#### Work request
For this exercise, output exactly the lines from the opening line of the listing through the line with "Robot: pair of", skipping pictures.

#### Given information

+---+

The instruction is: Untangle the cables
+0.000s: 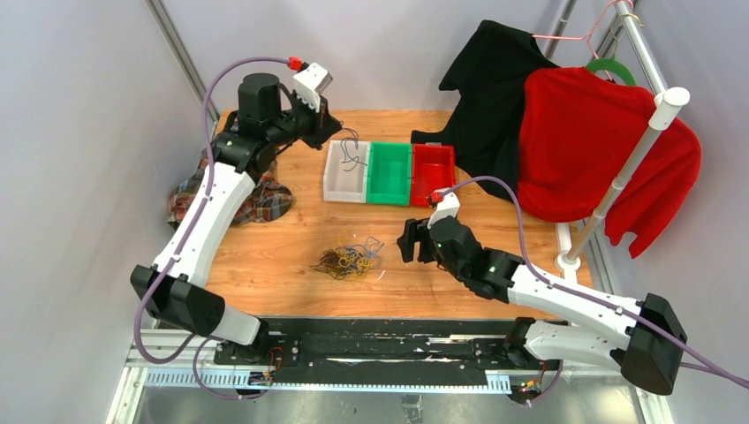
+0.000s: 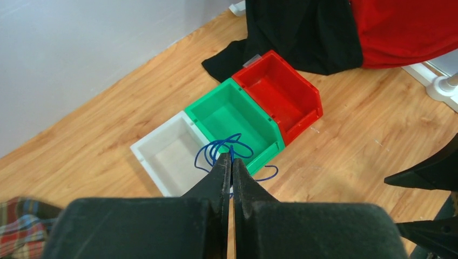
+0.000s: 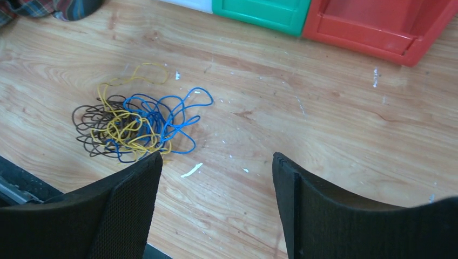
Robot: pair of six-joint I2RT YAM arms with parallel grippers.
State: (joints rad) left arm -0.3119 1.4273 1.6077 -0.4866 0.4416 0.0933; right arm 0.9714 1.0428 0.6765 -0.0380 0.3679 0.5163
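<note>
Wooden worktop (image 1: 283, 252) holds the tangle of cables (image 1: 348, 258) near its front edge, your right fingers (image 3: 121, 213) spread wide beside it ready to grab, while your left fingers (image 2: 220, 181) pinch one blue cable (image 2: 213, 148) above the back-edge bins (image 1: 389, 173), likely for sorting.

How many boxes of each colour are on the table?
White box: 1
Green box: 1
Red box: 1
Total: 3
</note>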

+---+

#### Answer for this exercise
The instruction is: Untangle the cables
+0.000s: 
+0.000s: 
+0.000s: 
Robot: pair of six-joint I2RT YAM arms with parallel grippers.

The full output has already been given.